4. Context of the Organization

Two new clauses have been added to the standard.

5. Quality Management Principles

So far the standard was based on eight quality management principles. In this standard the earlier existing eight principles have been reduced to seven quality management principles(external link). These are listed in the clause 0.2 of the standard.


6. Products and Services:

In 2008 version of the standard the term "product" was used. This term also included services. In the Committee Draft issued in June 2013, this term was proposed to be changed to "Goods and Services(external link)". In the final standard the term used is "Products and Services".

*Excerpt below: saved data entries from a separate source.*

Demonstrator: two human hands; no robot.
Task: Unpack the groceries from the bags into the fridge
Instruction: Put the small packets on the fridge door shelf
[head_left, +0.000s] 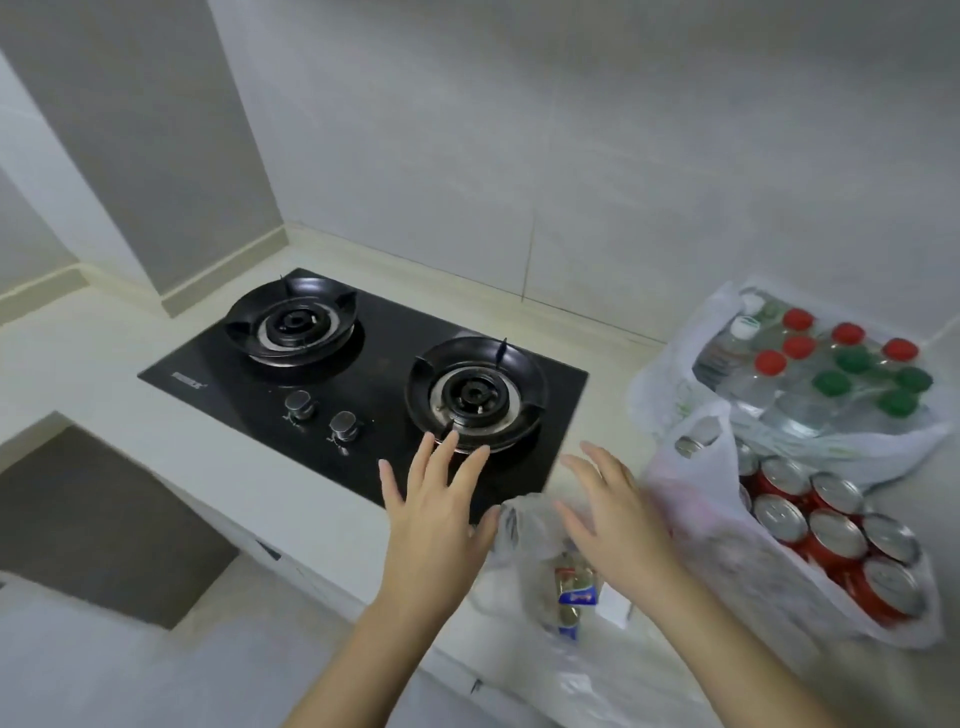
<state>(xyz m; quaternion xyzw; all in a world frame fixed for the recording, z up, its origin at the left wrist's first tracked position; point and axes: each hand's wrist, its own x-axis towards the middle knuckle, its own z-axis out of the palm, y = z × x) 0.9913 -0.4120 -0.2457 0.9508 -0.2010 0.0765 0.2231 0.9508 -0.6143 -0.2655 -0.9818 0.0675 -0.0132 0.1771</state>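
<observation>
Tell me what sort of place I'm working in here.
Most likely a home kitchen: a two-burner gas stove is set into a pale counter against tiled walls, and plastic bags of drink cans and bottles sit on the counter beside it.

Both forearms (363, 665) run off the bottom edge, the packet (574, 592) in the near bag (524, 519) is blurred behind plastic, its label unreadable, the can bag (696, 509) veils several cans (836, 535), and the hob (374, 358) brand mark (189, 387) is too small to read.
</observation>
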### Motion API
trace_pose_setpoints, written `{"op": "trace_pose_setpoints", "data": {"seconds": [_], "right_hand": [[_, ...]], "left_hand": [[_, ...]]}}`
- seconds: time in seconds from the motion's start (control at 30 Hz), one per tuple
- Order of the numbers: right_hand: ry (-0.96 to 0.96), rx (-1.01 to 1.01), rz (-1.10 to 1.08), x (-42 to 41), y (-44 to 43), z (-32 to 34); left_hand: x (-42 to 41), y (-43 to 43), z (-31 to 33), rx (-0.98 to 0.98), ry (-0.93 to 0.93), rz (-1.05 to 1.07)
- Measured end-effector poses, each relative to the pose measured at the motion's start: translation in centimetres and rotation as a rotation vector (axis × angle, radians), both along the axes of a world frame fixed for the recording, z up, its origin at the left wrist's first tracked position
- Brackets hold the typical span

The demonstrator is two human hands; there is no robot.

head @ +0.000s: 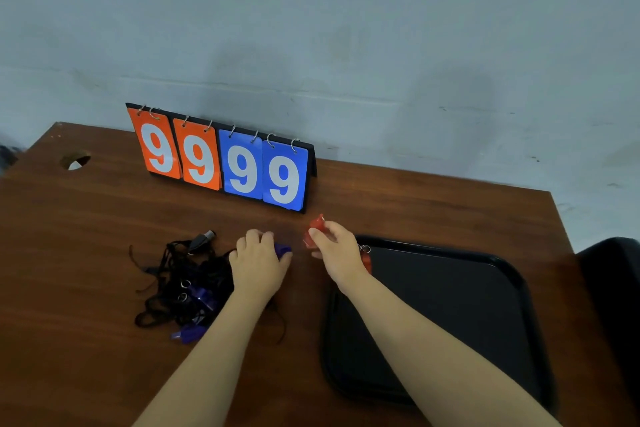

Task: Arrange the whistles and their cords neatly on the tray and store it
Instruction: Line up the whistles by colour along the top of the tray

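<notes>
A head-worn camera looks down on a brown wooden table [86, 236] against a grey wall. At the far left, a round cable hole [74, 160] is cut in the tabletop. Behind the middle stands a flip scoreboard [221, 159] with two orange and two blue cards, all reading 9.

In front of it, left of centre, lies a tangled heap of black cords [180, 284]. A black whistle [202, 238] rests at its far edge, and purple whistles [202, 298] are caught in the tangle.

The left hand [258, 263] rests at the right side of the heap, its fingers curled around a blue-purple whistle [282, 249]. Just to its right, and not touching it, the right hand [334, 250] is raised above the table and pinches a red whistle [317, 225].

A second red whistle [367, 262] shows behind the right wrist, at the near-left rim of a black tray [467, 305] lying flat on the table's right half. A dark chair [613, 281] stands at the far right.
</notes>
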State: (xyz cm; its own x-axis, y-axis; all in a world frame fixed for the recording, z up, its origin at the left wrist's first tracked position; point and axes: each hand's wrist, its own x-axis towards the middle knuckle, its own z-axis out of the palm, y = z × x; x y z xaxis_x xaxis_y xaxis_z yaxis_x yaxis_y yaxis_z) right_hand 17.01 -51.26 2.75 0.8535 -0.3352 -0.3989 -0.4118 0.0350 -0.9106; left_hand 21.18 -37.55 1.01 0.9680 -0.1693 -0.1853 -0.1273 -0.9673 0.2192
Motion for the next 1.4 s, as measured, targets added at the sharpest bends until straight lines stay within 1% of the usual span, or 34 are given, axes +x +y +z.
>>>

7. Documented Information:

2008 version of the standard had two separate terms: "documents" and "records". In the revised standard it was combined together and called "documented information(external link)".

Annex A of the standard clarifies that where ISO 9001:2008 would have referred to documented procedures, it is now expressed as a requirement to maintain documented information.

Documented procedures in ISO 9001:2008 = Maintain documented information in ISO 9001:2015

And where ISO 9001:2008 would have referred to records this is now expressed as a requirement to retain documented information.

Records in ISO 9001:2008 = Retain documented information in ISO 9001:2015

8. No Exclusions:

ISO 9001:2008 version allows organizations to exclude the standard requirements under the following conditions:
  • Exclusions are allowed for the requirements which can not be applied due to the nature of the business.
  • Exclusions are limited to clause 7 (Product Realization)of the standard.
  • Such exclusions do not affect the organization's ability to provide products which meet the customer requirements and also the applicable legal requirements.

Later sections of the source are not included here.